Right now, cities have the infrastructure needed to ensure access. But rural and remote communities are hugely underserved, with fewer than half having high-speed internet, and fewer than a third of households on reservations have high-speed connections.

Fortunately, change is coming. The Universal Broadband Fund is backing projects across Canada right now to ensure the reliable, high-speed internet connections families need to work, study, access services online, and safely stay in touch with each other.

The fund existed before COVID, but as a response to the pandemic, its timetable has been moved up by four years to a target of 98 per cent of Canadians with high-speed internet access by 2026. With the faster pace, at least 90 per cent of us should be connected by the end of 2021.

The fund is focused on improvements in rural and remote communities across Canada to fix the disconnect between internet access for urban and rural households.  This means more remote work opportunities, better access to remote learning and safer access to healthcare, no matter where you live.
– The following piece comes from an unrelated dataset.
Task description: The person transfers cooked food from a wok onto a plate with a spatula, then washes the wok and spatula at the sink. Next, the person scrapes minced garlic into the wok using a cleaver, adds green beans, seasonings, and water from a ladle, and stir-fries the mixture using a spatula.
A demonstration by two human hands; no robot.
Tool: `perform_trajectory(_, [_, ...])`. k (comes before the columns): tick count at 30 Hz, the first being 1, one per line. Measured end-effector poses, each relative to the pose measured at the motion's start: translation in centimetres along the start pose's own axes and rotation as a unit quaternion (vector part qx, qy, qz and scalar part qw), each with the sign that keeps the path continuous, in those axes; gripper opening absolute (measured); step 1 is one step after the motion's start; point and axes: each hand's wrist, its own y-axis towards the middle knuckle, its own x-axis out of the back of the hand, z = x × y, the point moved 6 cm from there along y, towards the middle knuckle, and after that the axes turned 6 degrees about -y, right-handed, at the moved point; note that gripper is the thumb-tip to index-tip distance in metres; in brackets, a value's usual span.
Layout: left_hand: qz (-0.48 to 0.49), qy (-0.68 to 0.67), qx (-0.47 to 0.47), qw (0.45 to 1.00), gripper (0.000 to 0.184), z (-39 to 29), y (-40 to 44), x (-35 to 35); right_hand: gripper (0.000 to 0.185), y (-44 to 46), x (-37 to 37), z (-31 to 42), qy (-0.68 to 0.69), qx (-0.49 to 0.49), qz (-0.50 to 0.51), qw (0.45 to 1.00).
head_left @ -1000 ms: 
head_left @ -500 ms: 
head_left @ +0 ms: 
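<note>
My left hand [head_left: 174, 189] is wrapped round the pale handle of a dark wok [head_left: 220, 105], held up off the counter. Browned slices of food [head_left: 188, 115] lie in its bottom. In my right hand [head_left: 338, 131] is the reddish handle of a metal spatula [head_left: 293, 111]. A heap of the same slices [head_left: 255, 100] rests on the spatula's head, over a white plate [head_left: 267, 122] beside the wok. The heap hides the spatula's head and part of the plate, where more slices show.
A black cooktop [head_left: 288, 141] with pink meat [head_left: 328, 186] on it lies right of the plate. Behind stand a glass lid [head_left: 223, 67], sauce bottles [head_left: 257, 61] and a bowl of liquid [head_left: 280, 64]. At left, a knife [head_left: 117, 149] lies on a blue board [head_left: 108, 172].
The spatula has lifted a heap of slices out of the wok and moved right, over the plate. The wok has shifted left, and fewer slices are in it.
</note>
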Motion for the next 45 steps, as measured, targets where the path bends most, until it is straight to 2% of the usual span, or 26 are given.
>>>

It’s not just for good connections at home, either. The improvements mean much better access to mobile networks on highways between remote communities. The result is better, safer navigation and access to emergency services for your family, even on the road in the middle of nowhere. Mobile projects will be focused on serving Indigenous communities and the roads leading to them.

The shape these improvements will take in your area will depend on where you live. Canada is huge, and its communities are hugely diverse, with diverse needs. Keep an eye out for local projects — they’re a small part of something much bigger.